For the past two weeks or so I've been hacking on a chess rating machine learning competition at Kaggle. The objective for the competition is to come up with a rating+prediction scheme that can outperform the standard system used for this type of thing called the ELO rating system.I've been having a good time, hacking together a codebase with a bunch of highly optimizing rating systems as well as a bunch of machine learning techniques. I even managed to reach the top of the leaderboard eariler this week and hold it for a bunch of days. The competition finishes on Monday 15 November 2010, so there is a long way to go yet.
There are a bunch of chess rating systems, and I've had a crack with ELO and Glicko, although there are others like TrueSkill to have a play with. Big wins for me have come for denormalizing the data+highly tuned rating system data and running it through elaborate machine learning techniques.

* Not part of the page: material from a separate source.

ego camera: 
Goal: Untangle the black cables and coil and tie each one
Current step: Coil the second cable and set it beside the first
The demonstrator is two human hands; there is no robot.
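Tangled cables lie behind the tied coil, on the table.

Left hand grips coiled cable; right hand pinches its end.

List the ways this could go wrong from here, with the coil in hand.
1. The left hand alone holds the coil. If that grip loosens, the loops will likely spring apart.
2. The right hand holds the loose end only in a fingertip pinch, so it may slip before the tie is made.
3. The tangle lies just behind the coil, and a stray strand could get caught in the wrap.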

I've got all my code and data analysis on github and intend to release it after the competition ends (or I get board of it). I've already released a cut down version of Glicko as a demonstration for budding chess rating system hackers.
Some lessons I've re-learned so far in this competition:
- Unit testing is critical for trust in the code (maths!).
- A robust test harnesses is critical for offline evaluation (crossvalidation of ideas).
- An audit trail of experiments and changes is critical (experiment log and source control)
- Keep code modular and extensible.
- Read read read: papers, wikipedia, own notes, graphs of the dataset.
Good times. Kaggle is a great idea (and a Melbourne company!)